Matters were helped by the appearance of the 'Evading Standards' a spoof of the 'Evening Standard' newspaper, proclaiming 'Global Market Meltdown'. This was actually a very nice piece of work, parodying the front and back covers, right down to the crossword, wrapped around 24 pages of polemic. This was funded by the Metropolitan Police -- or, at least, the 20 grand in damages awarded after they mis-arrested protestors at a previous demo, which is a further nice piece of subversion...

6pm Well, that got a little bit interesting, didn't it? The sole thing I saw in the morning was some minor disruption to transport: around 300 cyclists riding very slowly through the streets. But this only affected drivers, so it was another case of two groups for whom I have little respect beating up on each other, and the other rumoured, more extreme activities (hurling of offal in McDonald's, taking a dump on ATMs), proven unfounded. However, by mid-afternoon, stations were being closed off, and it was apparent that things were kicking off. Because of the disruption, we got out early, and I opted to check out what was happening.

I have to say, the police barricades were the least effective I have ever seen. They'd block off one street, and totally ignore the next one along. It was thus easy to get into the heart of the action, around the LIFFE building, which had been the target of protestor's anger. Though what the news stories didn't say was that some of the traders there had been inciting things by spraying champagne from the building's balcony onto the protestors, and lobbing photocopied money on them -- lynching such twats from lamp posts would not be excessive, IMHO.

The mood was weird: 50% party, 50% ugly, with some people gathering bottles to hurl at the police, while others (including me!) just stood around. And that's the thing about protests: IT'S VERY DULL, though I can tell you, being baton-charged by the police does cause a definite surge of adrenalin. Traffic was totally dead, and it was kinda eerie, but not unpleasant, to walk down the middle of normally busy streets. After half-an-hour or so, I simply got bored - it was apparent that revolution would not be happening that nights - and drifted away, opting to head home and go down the pub instead.

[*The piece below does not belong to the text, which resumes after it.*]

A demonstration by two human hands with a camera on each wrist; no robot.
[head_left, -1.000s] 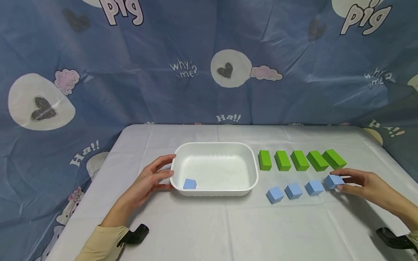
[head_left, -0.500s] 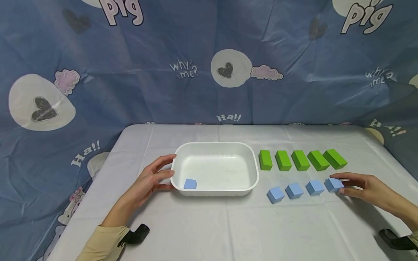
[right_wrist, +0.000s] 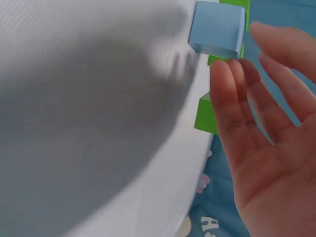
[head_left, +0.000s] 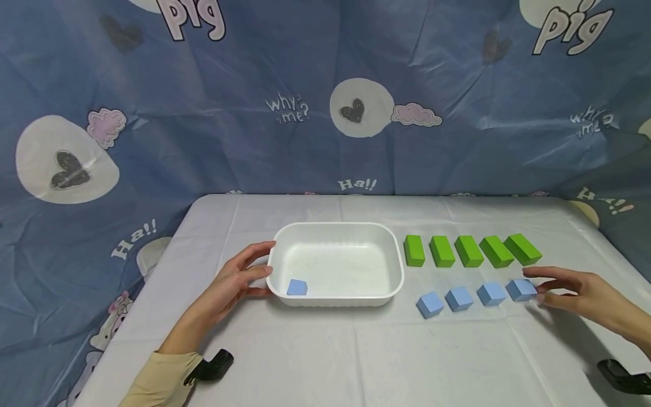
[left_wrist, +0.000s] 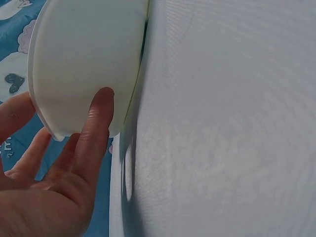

So, more than expected, but not as much as hoped. I've no doubt the protestors will argue that they've succeeded in raising consciousness, but perhaps they should really thank Norman Russell for that. It certainly made a change from the normal Friday, and between getting to dress how I want, and leaving work early, I'm well up for the same again next Friday -- whether or not they destroy any transnational corporations...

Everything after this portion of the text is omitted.